**PROBLEM REQUIREMENTS:**
Repeat the entries shown below with every word and mark intact.

**STORED DATA:**
<<<<
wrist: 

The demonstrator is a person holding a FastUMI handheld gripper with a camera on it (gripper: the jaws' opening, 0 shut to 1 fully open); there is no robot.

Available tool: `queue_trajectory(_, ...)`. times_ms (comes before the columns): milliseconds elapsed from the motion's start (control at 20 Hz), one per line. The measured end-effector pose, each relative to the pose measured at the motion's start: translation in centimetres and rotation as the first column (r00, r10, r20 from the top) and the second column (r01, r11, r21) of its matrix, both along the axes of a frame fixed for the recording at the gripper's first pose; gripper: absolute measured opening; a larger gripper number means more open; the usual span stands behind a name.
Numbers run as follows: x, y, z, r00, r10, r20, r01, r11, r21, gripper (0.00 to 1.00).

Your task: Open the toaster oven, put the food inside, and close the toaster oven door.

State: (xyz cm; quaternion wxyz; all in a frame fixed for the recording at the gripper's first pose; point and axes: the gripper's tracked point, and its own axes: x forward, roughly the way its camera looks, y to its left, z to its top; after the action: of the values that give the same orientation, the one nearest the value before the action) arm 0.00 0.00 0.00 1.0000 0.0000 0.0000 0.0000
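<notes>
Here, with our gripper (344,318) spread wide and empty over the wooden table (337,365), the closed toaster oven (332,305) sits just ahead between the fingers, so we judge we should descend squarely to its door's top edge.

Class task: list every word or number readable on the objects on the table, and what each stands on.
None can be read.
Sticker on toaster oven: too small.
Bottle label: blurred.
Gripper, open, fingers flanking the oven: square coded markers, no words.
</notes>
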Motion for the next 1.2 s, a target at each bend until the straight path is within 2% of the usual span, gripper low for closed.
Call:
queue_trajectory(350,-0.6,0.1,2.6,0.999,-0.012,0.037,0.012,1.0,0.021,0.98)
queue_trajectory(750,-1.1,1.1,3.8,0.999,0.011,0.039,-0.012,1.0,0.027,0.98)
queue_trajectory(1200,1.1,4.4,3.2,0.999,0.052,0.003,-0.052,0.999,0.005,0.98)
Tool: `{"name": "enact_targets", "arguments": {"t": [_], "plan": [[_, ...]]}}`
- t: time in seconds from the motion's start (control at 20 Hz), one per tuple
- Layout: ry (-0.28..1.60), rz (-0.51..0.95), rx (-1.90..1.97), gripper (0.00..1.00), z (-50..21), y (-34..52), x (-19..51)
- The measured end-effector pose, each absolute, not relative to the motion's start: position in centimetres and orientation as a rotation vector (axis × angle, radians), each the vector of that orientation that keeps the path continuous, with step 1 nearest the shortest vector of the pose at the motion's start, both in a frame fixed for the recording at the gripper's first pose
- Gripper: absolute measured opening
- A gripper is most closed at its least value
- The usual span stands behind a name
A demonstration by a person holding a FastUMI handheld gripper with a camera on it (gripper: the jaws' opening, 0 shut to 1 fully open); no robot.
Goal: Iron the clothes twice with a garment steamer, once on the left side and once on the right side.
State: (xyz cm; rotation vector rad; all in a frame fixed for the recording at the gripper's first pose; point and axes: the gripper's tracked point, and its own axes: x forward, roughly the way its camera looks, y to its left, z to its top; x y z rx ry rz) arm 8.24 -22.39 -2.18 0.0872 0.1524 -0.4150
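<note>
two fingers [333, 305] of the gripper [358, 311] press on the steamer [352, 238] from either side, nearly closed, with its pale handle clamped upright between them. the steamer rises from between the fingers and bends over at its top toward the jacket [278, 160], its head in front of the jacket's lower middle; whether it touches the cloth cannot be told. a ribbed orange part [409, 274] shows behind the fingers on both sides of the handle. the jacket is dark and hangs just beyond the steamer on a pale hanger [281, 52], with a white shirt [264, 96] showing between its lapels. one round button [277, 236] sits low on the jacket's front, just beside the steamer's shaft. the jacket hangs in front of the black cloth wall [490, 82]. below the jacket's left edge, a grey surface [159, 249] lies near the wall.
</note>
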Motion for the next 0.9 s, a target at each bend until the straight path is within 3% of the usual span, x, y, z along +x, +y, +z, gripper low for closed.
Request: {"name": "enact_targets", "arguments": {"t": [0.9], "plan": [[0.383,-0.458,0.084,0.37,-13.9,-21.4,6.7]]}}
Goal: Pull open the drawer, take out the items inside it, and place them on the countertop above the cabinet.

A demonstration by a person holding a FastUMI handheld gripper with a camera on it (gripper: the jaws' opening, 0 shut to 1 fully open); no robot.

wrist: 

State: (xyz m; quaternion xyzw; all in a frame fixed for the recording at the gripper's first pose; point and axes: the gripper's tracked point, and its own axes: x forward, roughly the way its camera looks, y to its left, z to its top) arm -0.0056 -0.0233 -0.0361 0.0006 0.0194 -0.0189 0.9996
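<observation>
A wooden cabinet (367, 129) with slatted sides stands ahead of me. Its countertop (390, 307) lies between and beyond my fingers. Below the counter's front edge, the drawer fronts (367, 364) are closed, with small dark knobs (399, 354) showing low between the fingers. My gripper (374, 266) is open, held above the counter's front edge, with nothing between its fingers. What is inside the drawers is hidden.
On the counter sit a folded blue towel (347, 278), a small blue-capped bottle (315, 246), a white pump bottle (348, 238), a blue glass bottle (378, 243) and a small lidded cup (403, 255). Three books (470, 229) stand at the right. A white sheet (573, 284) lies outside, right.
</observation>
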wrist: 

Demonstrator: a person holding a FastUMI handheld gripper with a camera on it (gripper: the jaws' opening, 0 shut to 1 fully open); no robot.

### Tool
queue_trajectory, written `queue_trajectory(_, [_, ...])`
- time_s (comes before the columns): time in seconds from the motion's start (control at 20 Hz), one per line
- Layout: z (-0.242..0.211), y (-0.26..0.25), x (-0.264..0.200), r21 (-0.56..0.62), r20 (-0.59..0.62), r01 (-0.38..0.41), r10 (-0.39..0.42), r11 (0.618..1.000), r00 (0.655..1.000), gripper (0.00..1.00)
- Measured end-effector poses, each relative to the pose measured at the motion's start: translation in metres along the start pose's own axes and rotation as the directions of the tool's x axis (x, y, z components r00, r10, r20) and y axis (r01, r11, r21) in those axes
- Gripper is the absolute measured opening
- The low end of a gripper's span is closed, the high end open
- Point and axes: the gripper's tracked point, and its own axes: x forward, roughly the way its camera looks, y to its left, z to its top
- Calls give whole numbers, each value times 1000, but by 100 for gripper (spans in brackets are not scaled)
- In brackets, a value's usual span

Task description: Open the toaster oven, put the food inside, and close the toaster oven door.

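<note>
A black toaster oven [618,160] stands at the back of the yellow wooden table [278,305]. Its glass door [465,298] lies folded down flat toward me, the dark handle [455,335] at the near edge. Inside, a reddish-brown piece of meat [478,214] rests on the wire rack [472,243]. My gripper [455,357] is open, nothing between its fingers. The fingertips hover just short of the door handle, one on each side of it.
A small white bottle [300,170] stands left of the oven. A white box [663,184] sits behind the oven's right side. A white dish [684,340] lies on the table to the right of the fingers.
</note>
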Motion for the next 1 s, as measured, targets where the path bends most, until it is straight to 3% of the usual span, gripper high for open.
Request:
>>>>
**THE ANSWER:**
wrist: 

The demonstrator is a person holding a FastUMI handheld gripper with a camera on it (gripper: the jaws' opening, 0 shut to 1 fully open); there is no robot.

Available tool: `queue_trajectory(_, ...)`. times_ms (comes before the columns): milliseconds elapsed from the motion's start (control at 20 Hz), one per line. The measured end-effector pose, each relative to the pose measured at the motion's start: translation in centimetres and rotation as the first column (r00, r10, r20 from the top) and the second column (r01, r11, r21) of its matrix, both along the axes of a frame fixed for the recording at the gripper's first pose; gripper: absolute measured opening; a larger gripper number means more open; the usual span stands behind a name.
Numbers run as follows: x, y, z, r00, r10, r20, r01, r11, r21, gripper (0.00 to 1.00).

Your task: Open the toaster oven, put the food inside, and close the toaster oven door.

State: (xyz cm; quaternion wxyz; all in a frame fixed for the recording at the gripper's first pose; point and axes: the gripper's tracked point, and its own axes: x forward, roughly the way its camera looks, y to its left, z to its top; after the action: of the values that give the same orientation, the one nearest the value before the action) arm 0.00 0.00 0.00 1.0000 0.0000 0.0000 0.0000
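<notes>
Here, with our gripper (344,318) spread wide and empty over the wooden table (337,365), the closed toaster oven (332,305) sits just ahead between the fingers, so we judge we should descend squarely to its door's top edge.

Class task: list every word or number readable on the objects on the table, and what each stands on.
None can be read.
Sticker on toaster oven: too small.
Bottle label: blurred.
Gripper, open, fingers flanking the oven: square coded markers, no words.
</notes>
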Motion for the next 1.2 s, a target at each bend until the straight path is within 2% of the usual span, gripper low for closed.
Call:
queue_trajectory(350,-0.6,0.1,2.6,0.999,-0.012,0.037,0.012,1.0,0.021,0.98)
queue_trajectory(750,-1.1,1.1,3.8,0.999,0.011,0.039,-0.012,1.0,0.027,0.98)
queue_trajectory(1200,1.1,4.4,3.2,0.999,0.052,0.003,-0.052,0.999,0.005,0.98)
Tool: `{"name": "enact_targets", "arguments": {"t": [_], "plan": [[_, ...]]}}`
- t: time in seconds from the motion's start (control at 20 Hz), one per tuple
- Layout: ry (-0.28..1.60), rz (-0.51..0.95), rx (-1.90..1.97), gripper (0.00..1.00), z (-50..21), y (-34..52), x (-19..51)
- The measured end-effector pose, each absolute, not relative to the motion's start: position in centimetres and orientation as a rotation vector (axis × angle, radians), each the vector of that orientation that keeps the path continuous, with step 1 nearest the shortest vector of the pose at the motion's start, both in a frame fixed for the recording at the gripper's first pose
- Gripper: absolute measured opening
- A gripper is most closed at its least value
- The usual span stands behind a name
A demonstration by a person holding a FastUMI handheld gripper with a camera on it (gripper: the jaws' opening, 0 shut to 1 fully open); no robot.
Goal: Iron the clothes twice with a garment steamer, once on the left side and once on the right side.
State: (xyz cm; rotation vector rad; all in a frame fixed for the recording at the gripper's first pose; point and axes: the gripper's tracked point, and its own axes: x forward, roughly the way its camera looks, y to its left, z to its top; x y z rx ry rz) arm 8.24 -22.39 -2.18 0.0872 0.1524 -0.4150
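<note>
two fingers [333, 305] of the gripper [358, 311] press on the steamer [352, 238] from either side, nearly closed, with its pale handle clamped upright between them. the steamer rises from between the fingers and bends over at its top toward the jacket [278, 160], its head in front of the jacket's lower middle; whether it touches the cloth cannot be told. a ribbed orange part [409, 274] shows behind the fingers on both sides of the handle. the jacket is dark and hangs just beyond the steamer on a pale hanger [281, 52], with a white shirt [264, 96] showing between its lapels. one round button [277, 236] sits low on the jacket's front, just beside the steamer's shaft. the jacket hangs in front of the black cloth wall [490, 82]. below the jacket's left edge, a grey surface [159, 249] lies near the wall.
</note>
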Motion for the next 0.9 s, a target at each bend until the straight path is within 3% of the usual span, x, y, z along +x, +y, +z, gripper low for closed.
Request: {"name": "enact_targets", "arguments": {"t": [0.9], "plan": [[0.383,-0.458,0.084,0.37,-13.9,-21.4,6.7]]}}
Goal: Pull open the drawer, take out the items inside it, and place them on the countertop above the cabinet.

A demonstration by a person holding a FastUMI handheld gripper with a camera on it (gripper: the jaws' opening, 0 shut to 1 fully open); no robot.

wrist: 

State: (xyz m; quaternion xyzw; all in a frame fixed for the recording at the gripper's first pose; point and axes: the gripper's tracked point, and its own axes: x forward, roughly the way its camera looks, y to its left, z to its top) arm -0.0056 -0.0233 -0.0361 0.0006 0.0194 -0.0189 0.9996
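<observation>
A wooden cabinet (367, 129) with slatted sides stands ahead of me. Its countertop (390, 307) lies between and beyond my fingers. Below the counter's front edge, the drawer fronts (367, 364) are closed, with small dark knobs (399, 354) showing low between the fingers. My gripper (374, 266) is open, held above the counter's front edge, with nothing between its fingers. What is inside the drawers is hidden.
On the counter sit a folded blue towel (347, 278), a small blue-capped bottle (315, 246), a white pump bottle (348, 238), a blue glass bottle (378, 243) and a small lidded cup (403, 255). Three books (470, 229) stand at the right. A white sheet (573, 284) lies outside, right.
</observation>
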wrist: 

Demonstrator: a person holding a FastUMI handheld gripper with a camera on it (gripper: the jaws' opening, 0 shut to 1 fully open); no robot.

### Tool
queue_trajectory, written `queue_trajectory(_, [_, ...])`
- time_s (comes before the columns): time in seconds from the motion's start (control at 20 Hz), one per line
- Layout: z (-0.242..0.211), y (-0.26..0.25), x (-0.264..0.200), r21 (-0.56..0.62), r20 (-0.59..0.62), r01 (-0.38..0.41), r10 (-0.39..0.42), r11 (0.618..1.000), r00 (0.655..1.000), gripper (0.00..1.00)
- Measured end-effector poses, each relative to the pose measured at the motion's start: translation in metres along the start pose's own axes and rotation as the directions of the tool's x axis (x, y, z components r00, r10, r20) and y axis (r01, r11, r21) in those axes
- Gripper is the absolute measured opening
- The low end of a gripper's span is closed, the high end open
- Point and axes: the gripper's tracked point, and its own axes: x forward, roughly the way its camera looks, y to its left, z to its top
- Calls give whole numbers, each value times 1000, but by 100 for gripper (spans in brackets are not scaled)
- In brackets, a value's usual span

Task description: Open the toaster oven, put the food inside, and close the toaster oven door.

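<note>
A black toaster oven [618,160] stands at the back of the yellow wooden table [278,305]. Its glass door [465,298] lies folded down flat toward me, the dark handle [455,335] at the near edge. Inside, a reddish-brown piece of meat [478,214] rests on the wire rack [472,243]. My gripper [455,357] is open, nothing between its fingers. The fingertips hover just short of the door handle, one on each side of it.
A small white bottle [300,170] stands left of the oven. A white box [663,184] sits behind the oven's right side. A white dish [684,340] lies on the table to the right of the fingers.
</note>
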Motion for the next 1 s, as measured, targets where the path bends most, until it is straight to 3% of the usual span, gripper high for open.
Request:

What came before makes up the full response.